Original topic: 【AICon 2024 回顾,附资料】TiDB 如何利用 Copilot 优化数据库操作,提升用户体验与内部效率?

| username: TiDB社区小助手

Last Saturday, Li Li, head of PingCAP AI Lab, was invited to participate in the AICon 2024 Beijing event organized by InfoQ. He shared how TiDB uses Copilot to optimize database operations, enhancing user experience and internal efficiency! Hope this helps everyone! :partying_face:

About Li Li: Head of PingCAP AI Lab, with research areas covering recommendation systems and reinforcement learning. He participated in developing a Go algorithm based on reinforcement learning that defeated the then-world Go champion Park Junghwan. At PingCAP, he is responsible for building the Auto-Diagnosis system, promoting the development of autonomous driving database cloud, continuously focusing on AI application innovation, and driving its implementation and integration into production, committed to transforming enterprise AI applications.

:star2: PPT Download:

AICon2024-Database Copilot in the Database Field - PingCAP Li Li.pdf (42.7 MB)

In the face of growing data volumes, complex business logic, and the pursuit of higher performance and reliability, database systems face numerous challenges. Effectively handling large-scale data while ensuring data security and privacy is a current issue that needs to be addressed. With the continuous evolution of artificial intelligence technology, the application of LLM has become a hot topic in the database field. LLM technology can not only optimize the performance and reliability of database systems but also provide more intelligent solutions for database queries and process optimization. Below, Li Li will discuss these challenges and share the application prospects and solutions of LLM technology in the database field.

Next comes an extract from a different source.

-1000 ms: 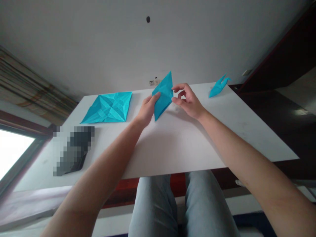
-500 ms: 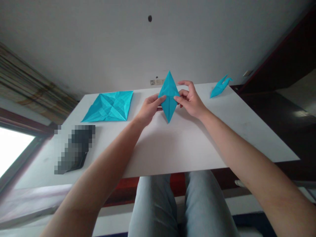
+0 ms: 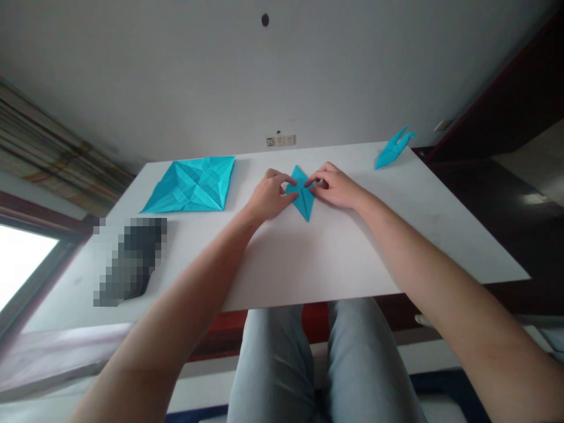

Challenges and Application Cases in the Database Field

InfoQ: What are the most pressing challenges in the database field currently? How do you think these challenges affect the performance and reliability of database systems?

Li Li: One of the most pressing challenges in the current database field is ++ how to handle and analyze the growing data volume while maintaining efficient performance and reliability ++. This challenge is mainly reflected in the following aspects:

Firstly, the continuous growth of data scale is a significant challenge. With the rapid development of fields such as IoT, social media, and enterprise applications, data volume is growing exponentially. This not only requires databases to effectively store and manage massive data but also to optimize storage structures, indexing mechanisms, and query processing to maintain efficient performance.

Secondly, the increasing demand for real-time data processing. Modern business scenarios, such as real-time analytics and online transaction processing, require database systems to ensure extremely low latency while handling large amounts of data. This poses higher requirements for database design and optimization.

Thirdly, data security and privacy protection is also a major challenge. With frequent data breaches, how to protect data security through encryption, access control, and other measures to prevent unauthorized access or leakage has become an important aspect of database system design.

Additionally, we face challenges in handling diverse data types and complex data relationships. Modern databases not only need to handle structured data but also effectively manage semi-structured and unstructured data. At the same time, the relationships between data have become more complex, posing new requirements for database models and query languages.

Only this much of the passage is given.